Ulka Vaishampayan, MD: That’s a good idea.

Matthew T. Campbell, MD, MS: I really think it’s such an epigenetically driven tumor. We’ve got to get down to the protein level again and see what is actually happening at that level. We’ve been at a higher stream, in terms of always looking at DNA and RNA. We are doing more transcriptomic work, but I think proteomics are going to play an important role for us as well.

Ulka Vaishampayan, MD: Interesting. Before, Matt brought up that brain metastases is 1 area where none of our typical agents are performing very well. That is a setting where multiple patients are failing therapies, and we need better treatments for that.

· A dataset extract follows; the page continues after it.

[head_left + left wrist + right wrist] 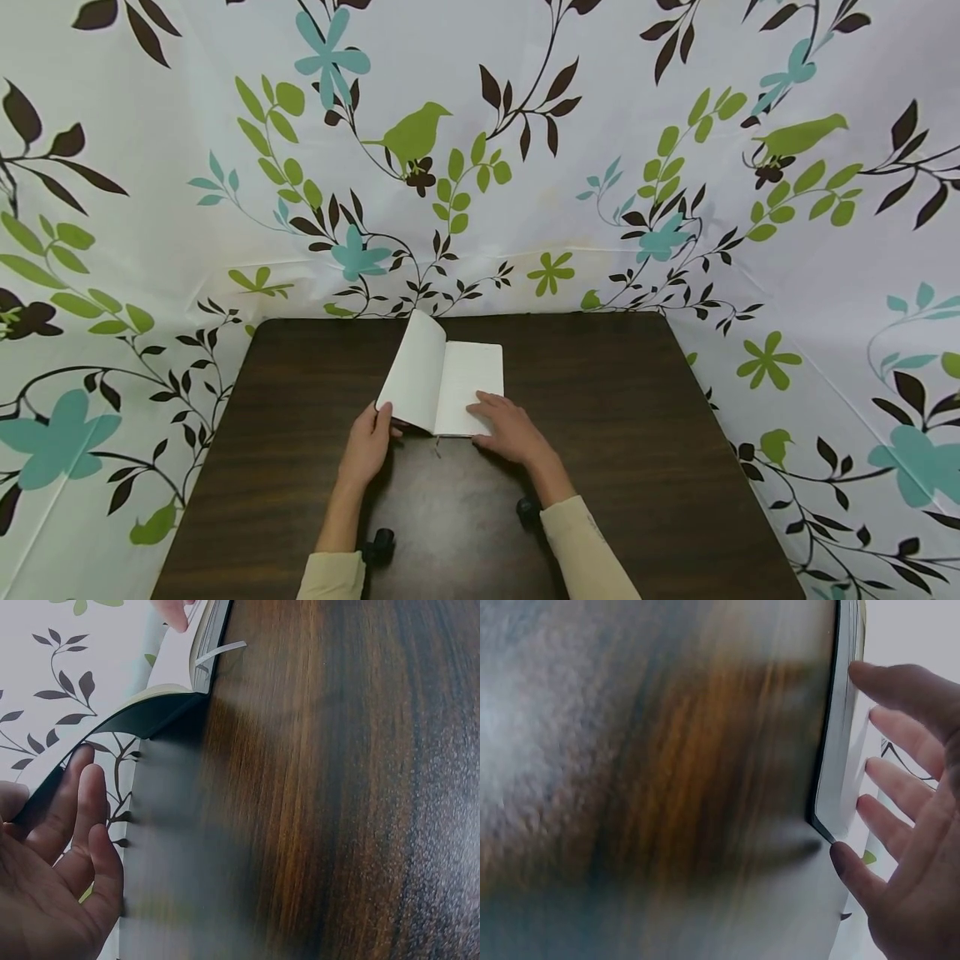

Tian Zhang, MD: Absolutely. I have quite a few patients who have great systemic control, as you mentioned, Matt, and then have disease progression in the brain. We certainly need to understand more about the microenvironment in the brain and learn more about the mechanisms there. They’re evading the immune system when they have such a great response everywhere else.

Ulka Vaishampayan, MD: Yeah. These are excellent suggestions in regard to considering doing a biopsy, looking at genomics, and obviously looking at any clinical trials you have available for the patients to enroll in.